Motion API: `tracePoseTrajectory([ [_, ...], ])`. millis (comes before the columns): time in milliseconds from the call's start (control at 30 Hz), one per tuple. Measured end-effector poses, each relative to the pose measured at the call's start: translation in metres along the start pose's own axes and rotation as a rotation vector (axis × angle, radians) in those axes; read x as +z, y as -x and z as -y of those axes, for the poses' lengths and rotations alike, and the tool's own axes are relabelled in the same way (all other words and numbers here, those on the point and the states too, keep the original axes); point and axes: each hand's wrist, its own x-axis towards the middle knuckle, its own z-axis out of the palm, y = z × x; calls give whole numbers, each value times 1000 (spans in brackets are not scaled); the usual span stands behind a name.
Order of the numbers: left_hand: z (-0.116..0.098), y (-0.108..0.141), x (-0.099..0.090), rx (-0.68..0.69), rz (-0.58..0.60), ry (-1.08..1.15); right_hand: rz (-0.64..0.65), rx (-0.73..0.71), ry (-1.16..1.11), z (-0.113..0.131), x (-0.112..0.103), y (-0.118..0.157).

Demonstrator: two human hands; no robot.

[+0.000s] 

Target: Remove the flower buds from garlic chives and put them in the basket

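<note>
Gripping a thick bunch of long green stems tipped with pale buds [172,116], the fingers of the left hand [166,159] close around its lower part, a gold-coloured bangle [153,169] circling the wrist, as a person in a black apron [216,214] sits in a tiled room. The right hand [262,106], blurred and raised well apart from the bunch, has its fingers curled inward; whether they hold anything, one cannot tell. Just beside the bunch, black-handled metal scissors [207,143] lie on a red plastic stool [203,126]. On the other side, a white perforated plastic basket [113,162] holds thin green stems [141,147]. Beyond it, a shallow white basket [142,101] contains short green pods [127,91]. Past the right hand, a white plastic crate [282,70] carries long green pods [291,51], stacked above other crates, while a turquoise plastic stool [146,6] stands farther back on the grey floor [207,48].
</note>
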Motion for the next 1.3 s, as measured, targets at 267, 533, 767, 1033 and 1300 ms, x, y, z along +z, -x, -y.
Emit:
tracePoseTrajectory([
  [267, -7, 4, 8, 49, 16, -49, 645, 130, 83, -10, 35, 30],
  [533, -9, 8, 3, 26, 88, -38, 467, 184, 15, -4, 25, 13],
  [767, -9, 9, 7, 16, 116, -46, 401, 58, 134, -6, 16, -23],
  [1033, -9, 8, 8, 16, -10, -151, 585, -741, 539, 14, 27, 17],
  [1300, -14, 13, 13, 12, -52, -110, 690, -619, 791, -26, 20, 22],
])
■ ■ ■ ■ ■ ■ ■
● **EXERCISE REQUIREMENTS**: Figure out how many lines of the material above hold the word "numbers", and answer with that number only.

● **ANSWER**: 2